Jednak swoją postawą i ambicją w grze chłopcy zachwycili wszystkich na sali. Dali temu wyraz również sponsorzy. Trzy z pięciu najważniejszych nagród i wyróżnień otrzymali zawodnicy z nikomu wcześniej nie znanej drużyny. Filip zyskał uznanie jako najlepszy zbijający turnieju i najlepszy zawodnik turnieju. Otrzymał za to dwa puchary, dyplomy, a także nagrody pieniężne. Dodatkowo od sponsorów również dostał nagrodę pieniężną. Wszyscy zawodnicy otrzymali drobne upominki od sponsorów.
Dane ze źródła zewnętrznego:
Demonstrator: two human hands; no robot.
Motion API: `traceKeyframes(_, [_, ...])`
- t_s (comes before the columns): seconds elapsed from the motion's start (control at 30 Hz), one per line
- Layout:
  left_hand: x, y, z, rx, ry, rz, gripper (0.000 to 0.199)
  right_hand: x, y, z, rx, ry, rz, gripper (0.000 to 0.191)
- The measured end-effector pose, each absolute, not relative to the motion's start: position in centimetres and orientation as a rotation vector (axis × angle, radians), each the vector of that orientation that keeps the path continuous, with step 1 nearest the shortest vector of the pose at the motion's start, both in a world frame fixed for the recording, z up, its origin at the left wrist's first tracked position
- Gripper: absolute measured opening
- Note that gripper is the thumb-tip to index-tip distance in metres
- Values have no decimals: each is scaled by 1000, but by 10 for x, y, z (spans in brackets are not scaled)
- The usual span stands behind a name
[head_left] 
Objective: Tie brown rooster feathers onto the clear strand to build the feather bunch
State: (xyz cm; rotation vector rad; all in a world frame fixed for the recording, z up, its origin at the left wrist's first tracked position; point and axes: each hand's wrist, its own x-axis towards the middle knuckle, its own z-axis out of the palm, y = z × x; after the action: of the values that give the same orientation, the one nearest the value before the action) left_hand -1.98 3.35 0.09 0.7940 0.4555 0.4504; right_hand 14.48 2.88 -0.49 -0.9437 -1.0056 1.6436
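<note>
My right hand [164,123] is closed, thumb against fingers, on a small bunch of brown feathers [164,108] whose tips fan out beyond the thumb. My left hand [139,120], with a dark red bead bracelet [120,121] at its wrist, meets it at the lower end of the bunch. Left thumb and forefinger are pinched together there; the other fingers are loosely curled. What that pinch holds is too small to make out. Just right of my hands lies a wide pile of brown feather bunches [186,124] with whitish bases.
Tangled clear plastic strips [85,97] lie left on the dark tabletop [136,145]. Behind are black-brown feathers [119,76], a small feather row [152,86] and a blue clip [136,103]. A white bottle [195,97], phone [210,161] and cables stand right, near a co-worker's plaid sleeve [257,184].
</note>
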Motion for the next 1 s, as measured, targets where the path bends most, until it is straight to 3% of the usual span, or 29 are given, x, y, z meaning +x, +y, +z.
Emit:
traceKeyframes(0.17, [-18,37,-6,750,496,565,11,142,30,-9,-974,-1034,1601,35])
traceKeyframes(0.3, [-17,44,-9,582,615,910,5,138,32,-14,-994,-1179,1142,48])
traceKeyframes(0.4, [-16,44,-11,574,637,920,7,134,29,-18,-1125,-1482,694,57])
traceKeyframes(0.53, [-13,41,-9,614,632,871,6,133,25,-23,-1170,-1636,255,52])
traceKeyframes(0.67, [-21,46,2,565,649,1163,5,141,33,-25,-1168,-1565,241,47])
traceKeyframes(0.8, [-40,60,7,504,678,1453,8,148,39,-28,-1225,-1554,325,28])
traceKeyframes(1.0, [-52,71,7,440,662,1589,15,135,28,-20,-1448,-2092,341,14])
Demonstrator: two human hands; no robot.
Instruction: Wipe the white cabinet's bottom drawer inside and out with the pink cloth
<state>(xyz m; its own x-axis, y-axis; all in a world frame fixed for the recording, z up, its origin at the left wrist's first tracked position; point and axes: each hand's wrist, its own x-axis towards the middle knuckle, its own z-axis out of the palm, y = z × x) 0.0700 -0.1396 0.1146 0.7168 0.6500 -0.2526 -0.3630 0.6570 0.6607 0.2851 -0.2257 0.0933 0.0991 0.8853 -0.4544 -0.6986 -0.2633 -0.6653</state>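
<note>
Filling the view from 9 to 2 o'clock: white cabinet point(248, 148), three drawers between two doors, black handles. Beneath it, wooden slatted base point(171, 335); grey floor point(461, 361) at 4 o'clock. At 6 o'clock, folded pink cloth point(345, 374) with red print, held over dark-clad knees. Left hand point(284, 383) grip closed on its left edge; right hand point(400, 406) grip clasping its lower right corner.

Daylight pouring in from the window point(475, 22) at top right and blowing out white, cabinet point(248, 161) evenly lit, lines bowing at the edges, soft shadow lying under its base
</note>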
W pewnej chwili na sali podszedł do niego jakiś dziennikarz z mikrofonem i kamerzysta.
– Rozmawiam z Filipem Dziubińskim, najlepszym zbijającym i najlepszym siatkarzem turnieju. Proszę powiedzieć, jaka była taktyka drużyny na ten mecz? – Spytał z zainteresowaniem.
– Taka jak zawsze, wygrać, o szczegóły proszę zapytać trenera, najlepiej panu wyjaśni – odpowiedział Filip.
– Co by pan chciał powiedzieć wszystkim kibicom z Nysy, którzy tak bardzo was dopingowali?
– To rewelacyjna publiczność, bardzo dziękujemy za doping.
– Jakie macie plany na przyszłość?
Zjeść obiad i wyspać się, jeśli chodzi o najbliższą przyszłość. Jeśli chodzi o przyszłość drużyny, to klub rozpada się, nie ma pieniędzy działalność sportową.
– Rozumiem, dziękuję – pożegnał go dziennikarz.
Autobus z drużyną zatrzymał się za miastem na dużej stacji paliwowej z obszerną restauracją.
– Panie trenerze, stawiam wszystkim jedzenie – Filip wyciągnął jedną z nagród od sponsorów. – Na wielkie żarcie dla wszystkich nie wystarczy, ale po dwa hamburgery, frytki i cola powinno. Zapraszam!
Wracali zmęczeni do domu, przeżyli piękną przygodę i te wrażenia zabierali ze sobą. Potrafili wygrać z drużynami lepszymi od siebie i nawiązać równorzędną walkę z renomowaną drużyną drugoligową. To był największy ich sukces w ciągu wielu lat działania.
Byli zachwyceni przyjęciem ich w Nysie. Trener siedział jednak zamyślony.
– Czym się pan martwi, trenerze? – Filip przechylił się między fotelami.
– A tam, to niesprawiedliwe…
Filip przesiadł się bliżej, aby lepiej słyszeć trenera.
– Nie mogliśmy wygrać, bo nie mieliśmy żadnej bazy, nic. Oni podczas przerw mieli zawodowych masażystów, odżywki wspomagające i witaminy, a my jak to mięso armatnie.
– Klub nie ma pieniędzy. To dobrze, że gospodarze dali wam chociaż wodę mineralną.
– Wie pan, zawsze jest szansa, że nas ktoś zobaczy – Filip był ciekaw, czy pojawiły się jakieś rozmowy na temat zawodników.
– Pytał o ciebie trener z Częstochowy. Ma do ciebie dzwonić. – Zabrzmiało jak kłamstwo i Filip zrozumiał.
Cała drużyna drzemała zmęczona. W pewnym momencie Filip obudził się. Wyczuł, że nieznana ciecz wypływa mu z nosa.
Kiedy dotknął nosa, a następnie spojrzał na palce, dostrzegł krew. Płynęła mu niewielkim ciurkiem.
Szturchnął łokciem Medyka.
– Masz chusteczkę, krew mi leci?
Przestraszył się i wycierał nos. Odchylił głowę do góry na oparcie i starał się zahamować krwotok. W takiej też pozycji ponownie zasnął.